君はガーディアン ―敬語男子と♪ドキドキ同居生活―
 細かい素性などは、インターネットではほとんど拾えなかったが、父には息子がいた。
 私よりひとつ年下。……異母兄弟、という事になるのか。
 ……ひとまず、自分が、完全に天涯孤独ではない、という事実は、母を失った私の喪失感を少しばかり慰めてくれた。

『ピンポーン♪』

 若干音が割れてしまうチャイムの音がして、私は玄関ドアへ急ぎ、覗き窓から様子を見た。そこには、二人の男性が立っていた。

 見覚えの無い二人は、私の知り合いでは無い。母の縁者だろうか、と、チェーンをかけたまま、ドアをわずかに開けた。

「はい、どなたでしょう」

 私が尋ねると、二人のうち一人、背の低い方(といっても、私よりは少し高い)が、にっこりと笑って言った。
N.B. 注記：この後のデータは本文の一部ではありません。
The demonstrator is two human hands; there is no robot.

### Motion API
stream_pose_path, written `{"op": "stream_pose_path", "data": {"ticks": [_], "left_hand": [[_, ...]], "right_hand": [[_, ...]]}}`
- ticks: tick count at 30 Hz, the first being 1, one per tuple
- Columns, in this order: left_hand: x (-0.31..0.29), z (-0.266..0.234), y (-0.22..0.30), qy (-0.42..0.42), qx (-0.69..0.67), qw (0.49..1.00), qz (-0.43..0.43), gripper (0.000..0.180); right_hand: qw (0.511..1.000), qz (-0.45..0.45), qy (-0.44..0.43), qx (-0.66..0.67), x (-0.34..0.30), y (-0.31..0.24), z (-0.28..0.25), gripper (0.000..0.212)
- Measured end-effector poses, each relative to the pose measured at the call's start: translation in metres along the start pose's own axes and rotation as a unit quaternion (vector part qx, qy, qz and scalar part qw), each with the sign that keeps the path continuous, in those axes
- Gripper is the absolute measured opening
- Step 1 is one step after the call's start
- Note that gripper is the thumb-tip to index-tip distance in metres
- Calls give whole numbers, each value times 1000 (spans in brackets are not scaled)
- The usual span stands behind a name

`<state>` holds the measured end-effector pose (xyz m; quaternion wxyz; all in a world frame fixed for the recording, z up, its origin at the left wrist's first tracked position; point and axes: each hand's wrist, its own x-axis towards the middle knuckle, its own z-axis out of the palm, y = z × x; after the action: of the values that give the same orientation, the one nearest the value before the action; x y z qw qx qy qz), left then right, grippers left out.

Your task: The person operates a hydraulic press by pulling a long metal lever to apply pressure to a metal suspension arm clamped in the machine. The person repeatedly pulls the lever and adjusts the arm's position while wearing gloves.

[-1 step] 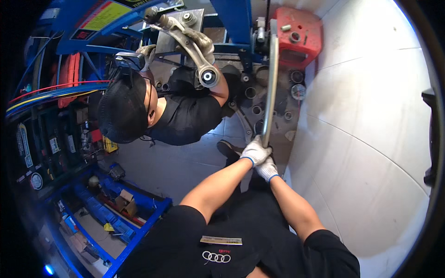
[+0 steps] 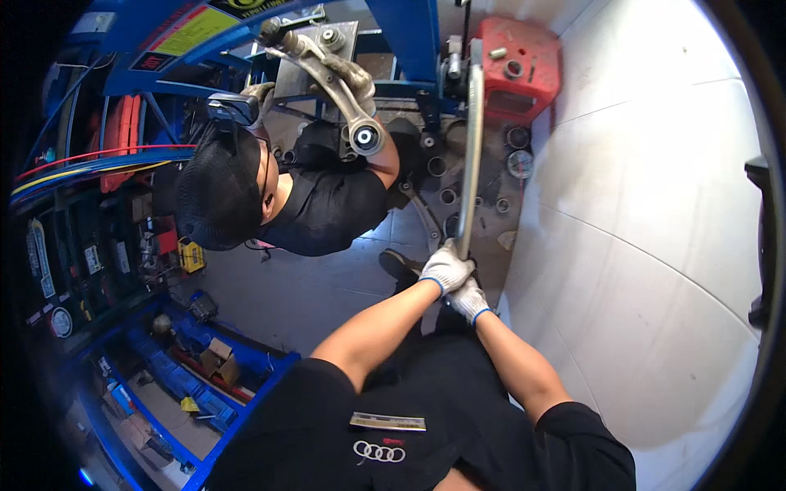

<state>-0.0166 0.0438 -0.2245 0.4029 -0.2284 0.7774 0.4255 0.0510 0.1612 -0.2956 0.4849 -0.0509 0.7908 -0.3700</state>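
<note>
Left hand (image 2: 446, 267) and right hand (image 2: 471, 298), both gloved, clench the long metal lever (image 2: 470, 147).

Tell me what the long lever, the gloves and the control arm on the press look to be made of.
Long lever: bare steel by its look, a smooth grey sheen.
Gloves on the left hand and right hand: white knitted fabric, probably cotton, with blue cuffs.
Control arm: cast metal, perhaps aluminium, with a dull silver surface.
</note>
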Motion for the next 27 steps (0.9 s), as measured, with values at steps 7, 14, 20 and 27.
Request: {"op": "stream_pose_path", "data": {"ticks": [7, 14, 20, 27], "left_hand": [[-152, -92, 127, -54, -244, 963, 102, 57], [-90, -50, 81, 39, -37, 998, 37, 63], [42, 49, -17, 121, -30, 992, -14, 68], [-17, 0, 30, -11, -57, 998, -15, 58]], "right_hand": [[879, 20, -18, 476, -190, -185, -158, 37], [970, -28, 97, 221, -112, -111, -65, 59], [986, 22, 159, 46, 37, 68, 44, 42], [994, 92, 51, -35, -43, -29, -32, 47]]}}
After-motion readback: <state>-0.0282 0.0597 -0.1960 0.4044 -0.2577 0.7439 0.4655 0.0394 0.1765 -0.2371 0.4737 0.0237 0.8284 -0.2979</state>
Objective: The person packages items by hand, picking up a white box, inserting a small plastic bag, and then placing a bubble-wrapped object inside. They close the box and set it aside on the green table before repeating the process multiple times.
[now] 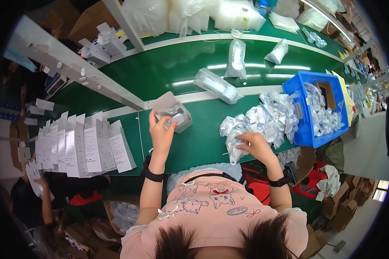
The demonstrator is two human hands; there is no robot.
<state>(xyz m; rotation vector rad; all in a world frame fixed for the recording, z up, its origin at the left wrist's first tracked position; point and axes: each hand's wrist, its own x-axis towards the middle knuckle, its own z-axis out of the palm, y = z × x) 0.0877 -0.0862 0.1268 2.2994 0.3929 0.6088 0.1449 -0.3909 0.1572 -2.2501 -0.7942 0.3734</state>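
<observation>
My left hand (161, 134) is at the near left side of an open white box (185, 125) with its flap raised. Its thumb and fingers close around a crinkled clear plastic bag (168, 124) at the box's mouth; the fingertips partly hide it. To the right, my right hand (258, 149) pinches a small clear bag with white contents (235, 152). That bag lies at the near left end of a heap of similar bags (263, 118), which spreads toward a blue bin.
The blue bin (299, 77) lies tilted, with more bags inside. Upright white boxes (90, 149) stand in a row at left. Bubble-wrapped packages (218, 85) lie beyond the metal rail. A metal post (80, 69) rises at left. Another person's hand (42, 183) shows at far left.
</observation>
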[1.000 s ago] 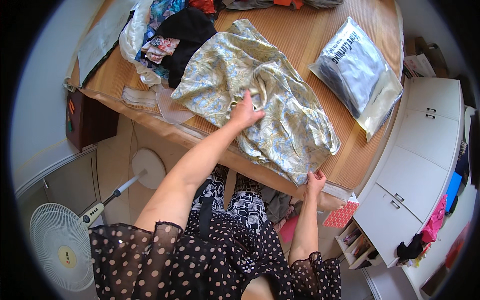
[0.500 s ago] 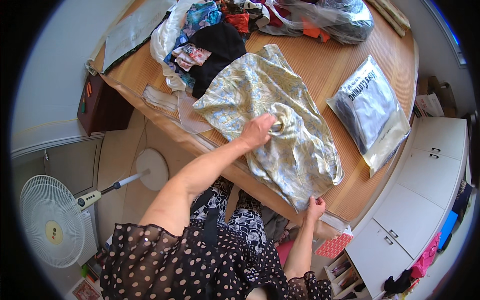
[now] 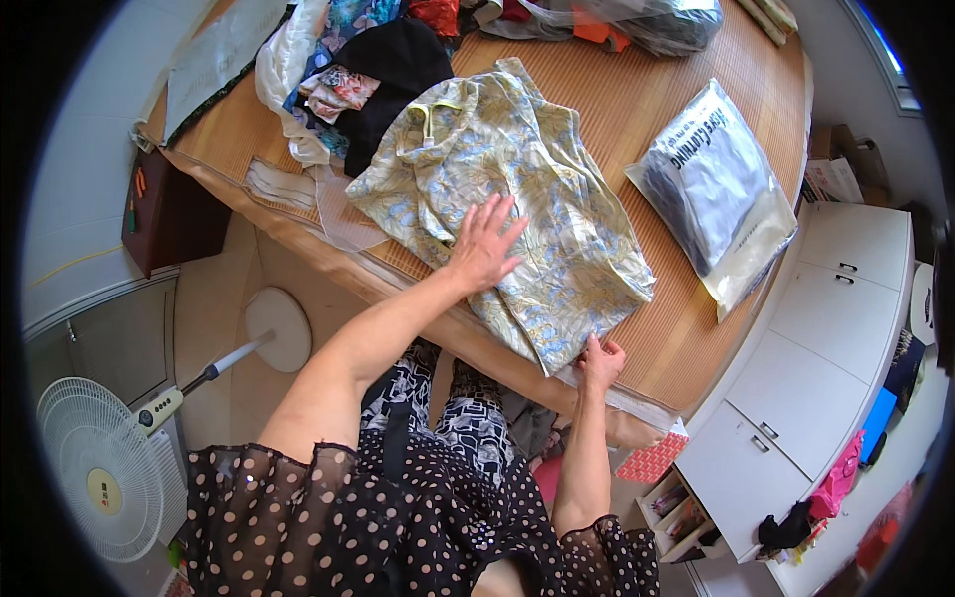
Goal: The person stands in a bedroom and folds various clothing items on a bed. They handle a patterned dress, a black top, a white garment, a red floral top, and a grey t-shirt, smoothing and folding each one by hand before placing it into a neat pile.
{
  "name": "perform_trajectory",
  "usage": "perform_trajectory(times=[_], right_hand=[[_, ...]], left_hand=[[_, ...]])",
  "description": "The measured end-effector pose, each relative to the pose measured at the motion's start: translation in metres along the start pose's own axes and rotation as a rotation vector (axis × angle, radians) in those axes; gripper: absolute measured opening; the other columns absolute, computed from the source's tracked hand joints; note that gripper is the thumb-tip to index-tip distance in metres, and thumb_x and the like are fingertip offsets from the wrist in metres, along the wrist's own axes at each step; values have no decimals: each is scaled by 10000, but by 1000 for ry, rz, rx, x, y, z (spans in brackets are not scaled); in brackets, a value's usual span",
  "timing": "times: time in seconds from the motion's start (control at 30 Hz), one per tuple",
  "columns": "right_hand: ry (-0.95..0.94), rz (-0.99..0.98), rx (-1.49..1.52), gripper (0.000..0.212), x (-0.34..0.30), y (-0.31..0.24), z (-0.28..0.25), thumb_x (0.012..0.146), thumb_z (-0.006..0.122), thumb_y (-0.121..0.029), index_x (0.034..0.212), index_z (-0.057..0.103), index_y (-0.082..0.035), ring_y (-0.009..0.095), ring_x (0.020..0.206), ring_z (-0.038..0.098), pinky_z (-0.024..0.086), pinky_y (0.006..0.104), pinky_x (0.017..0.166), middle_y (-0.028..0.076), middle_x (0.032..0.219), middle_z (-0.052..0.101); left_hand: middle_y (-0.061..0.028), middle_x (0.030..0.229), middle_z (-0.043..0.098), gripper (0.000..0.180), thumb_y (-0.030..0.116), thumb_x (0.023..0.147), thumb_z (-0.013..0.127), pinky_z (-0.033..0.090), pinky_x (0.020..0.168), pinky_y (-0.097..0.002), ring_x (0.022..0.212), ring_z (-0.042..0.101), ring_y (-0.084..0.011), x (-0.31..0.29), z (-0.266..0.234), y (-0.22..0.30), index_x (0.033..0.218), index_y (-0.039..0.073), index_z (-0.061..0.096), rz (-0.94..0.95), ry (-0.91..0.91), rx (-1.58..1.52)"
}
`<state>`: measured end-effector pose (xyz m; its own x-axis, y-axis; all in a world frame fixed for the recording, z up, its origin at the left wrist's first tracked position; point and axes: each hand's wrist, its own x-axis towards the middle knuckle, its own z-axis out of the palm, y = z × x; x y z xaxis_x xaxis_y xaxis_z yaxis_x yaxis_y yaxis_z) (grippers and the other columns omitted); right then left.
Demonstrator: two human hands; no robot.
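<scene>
A pale yellow and blue floral garment, looking like a top with a yellow-edged opening at its far left end, is spread over the mat-covered bed. My left hand lies flat on its near left part, fingers spread and holding nothing. At the near right corner of the hem my right hand pinches the cloth between thumb and fingers. Soft creases run across the fabric. To the right of the garment rests a clear packet with folded grey-blue clothing inside.
A heap of clothes, with a black piece nearest, sits at the far left against the garment. Beyond are plastic bags. A standing fan is on the floor at left; white cabinets line the right side.
My left hand has let go of the bunched cloth and now lies flat on it. The garment is smoother, its far left opening showing. My right hand still pinches the hem.
</scene>
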<state>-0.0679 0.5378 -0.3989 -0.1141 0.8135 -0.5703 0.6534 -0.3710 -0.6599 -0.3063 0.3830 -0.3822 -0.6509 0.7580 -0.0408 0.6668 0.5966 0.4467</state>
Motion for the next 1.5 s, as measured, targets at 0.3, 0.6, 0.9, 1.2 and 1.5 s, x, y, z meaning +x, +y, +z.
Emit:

「はじめまして、姉さん、僕、弟です、弟の、黄金川礼門(こがねがわれもん)です」

 先ほどまで、パソコンで調べていた相手、恐らくは、父の息子。しかし、インターネット上には画像が無かったので、本人かどうかの確認ができない。

「えーっと、身分証を見せていただいてもいいですか?」

 私は初めて会った、弟とだと名乗る人物に、身分証の提出を求めた。
 ……本人確認は大切だ、と、思う。